■ What you need to do ■
Give again, exactly as written, each line of the material below starting at the line that contains "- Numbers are" and ending at the line that contains "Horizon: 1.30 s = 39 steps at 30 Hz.". Both ends count, and no other line does.

(Data block Opens)

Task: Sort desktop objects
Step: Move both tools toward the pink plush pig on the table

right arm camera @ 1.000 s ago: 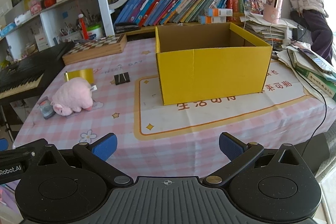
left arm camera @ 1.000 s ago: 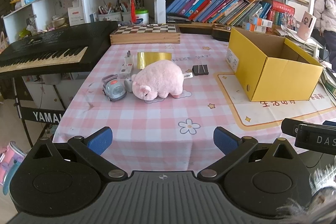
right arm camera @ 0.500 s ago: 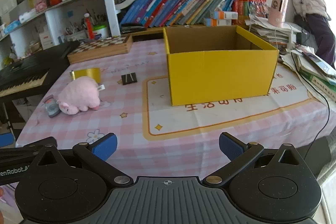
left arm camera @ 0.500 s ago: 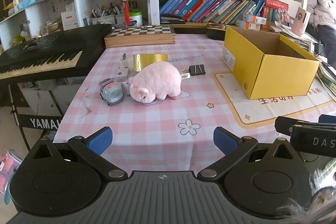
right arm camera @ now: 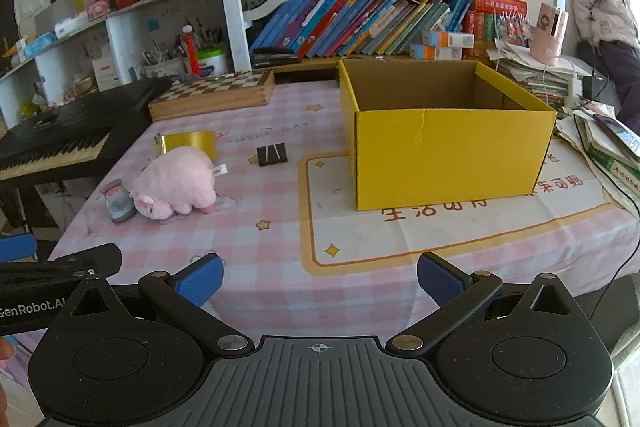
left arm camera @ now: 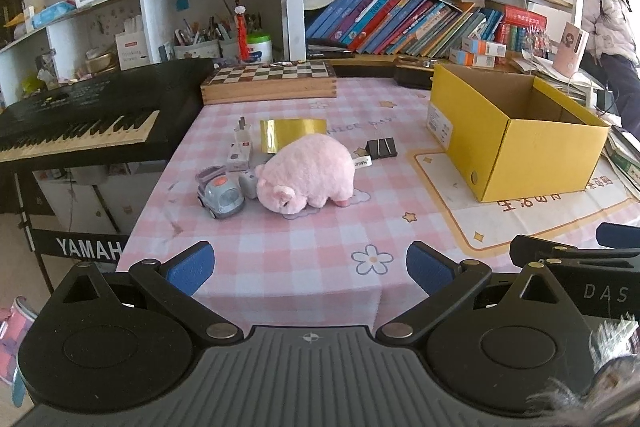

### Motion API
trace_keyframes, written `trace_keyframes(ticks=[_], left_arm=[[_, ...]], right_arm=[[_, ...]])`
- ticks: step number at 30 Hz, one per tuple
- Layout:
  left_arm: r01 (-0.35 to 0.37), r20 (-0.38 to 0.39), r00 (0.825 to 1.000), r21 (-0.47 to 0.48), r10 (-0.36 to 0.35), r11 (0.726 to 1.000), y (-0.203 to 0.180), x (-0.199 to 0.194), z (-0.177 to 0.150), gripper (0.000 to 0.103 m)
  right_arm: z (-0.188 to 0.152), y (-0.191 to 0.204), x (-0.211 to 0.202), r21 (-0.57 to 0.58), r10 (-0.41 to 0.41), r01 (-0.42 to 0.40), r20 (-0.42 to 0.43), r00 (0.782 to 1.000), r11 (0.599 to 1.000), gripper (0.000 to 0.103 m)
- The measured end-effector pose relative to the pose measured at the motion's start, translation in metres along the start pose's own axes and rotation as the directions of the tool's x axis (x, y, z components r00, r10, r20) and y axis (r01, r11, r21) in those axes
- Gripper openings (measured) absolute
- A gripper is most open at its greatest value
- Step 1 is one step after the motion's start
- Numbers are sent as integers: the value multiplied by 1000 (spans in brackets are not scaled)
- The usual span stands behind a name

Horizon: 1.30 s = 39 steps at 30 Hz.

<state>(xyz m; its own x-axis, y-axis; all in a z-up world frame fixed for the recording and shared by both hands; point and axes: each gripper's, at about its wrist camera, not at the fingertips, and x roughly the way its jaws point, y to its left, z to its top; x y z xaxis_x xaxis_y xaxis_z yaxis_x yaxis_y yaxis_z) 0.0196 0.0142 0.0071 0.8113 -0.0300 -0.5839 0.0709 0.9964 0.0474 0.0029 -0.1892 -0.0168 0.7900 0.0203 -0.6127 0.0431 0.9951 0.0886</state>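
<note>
The pink plush pig lies on its belly on the left part of the table, well apart from the open yellow cardboard box, which seems to be the place where the things must go. The pig is soft and round, so the fingers can sink into it, and a shallow grip may take only fur and let it slide out on the way to the box. Close against its head stand a small grey toy car and a little white block; a wide approach could push these hard, smooth pieces, and the car has wheels, so I think it may roll toward the table edge on the left. Behind the pig is a shiny gold roll, thin and curved, which may bend if it is pressed, and a small white adapter beside it. The black binder clip is flat and low on the checked cloth, so I think it is difficult to pinch without catching the cloth. The left gripper and the right gripper both have their blue fingers spread wide with nothing between them, near the front edge of the table.
</note>
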Motion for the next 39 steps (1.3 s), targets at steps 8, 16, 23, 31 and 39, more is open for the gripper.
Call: trace_keyframes(ticks=[8, 16, 23, 31, 39], left_arm=[[-6, -4, 1000, -9, 6, 1000, 4, 1, 5, 103], [-6, -15, 1000, -31, 6, 999, 4, 3, 6, 103], [-16, -19, 1000, -23, 16, 1000, 6, 4, 7, 103], [-32, -26, 999, -14, 31, 999, 14, 5, 5, 103], [-38, -35, 999, -22, 37, 999, 19, 16, 8, 103]], right_arm=[[4, 4, 1, -5, 0, 0, -13, 1000, 1000, 103], [6, 3, 1, -23, -4, 4, -13, 1000, 1000, 103], [6, 3, 5, -15, 6, -6, -20, 1000, 1000, 103], [11, 10, 12, -9, 23, -23, -17, 1000, 1000, 103], [14, 18, 24, -47, 33, -35, -34, 999, 998, 103]])
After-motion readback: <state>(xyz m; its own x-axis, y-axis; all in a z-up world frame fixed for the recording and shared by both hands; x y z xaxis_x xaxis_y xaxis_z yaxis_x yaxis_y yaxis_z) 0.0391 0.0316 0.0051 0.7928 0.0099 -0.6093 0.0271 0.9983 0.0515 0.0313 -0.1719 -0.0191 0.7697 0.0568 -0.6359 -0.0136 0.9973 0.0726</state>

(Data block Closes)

■ Response ■
- Numbers are sent as integers: the value multiplied by 1000 (spans in brackets are not scaled)
- The usual span stands behind a name

Horizon: 1.30 s = 39 steps at 30 Hz.

That completes the response to the exercise.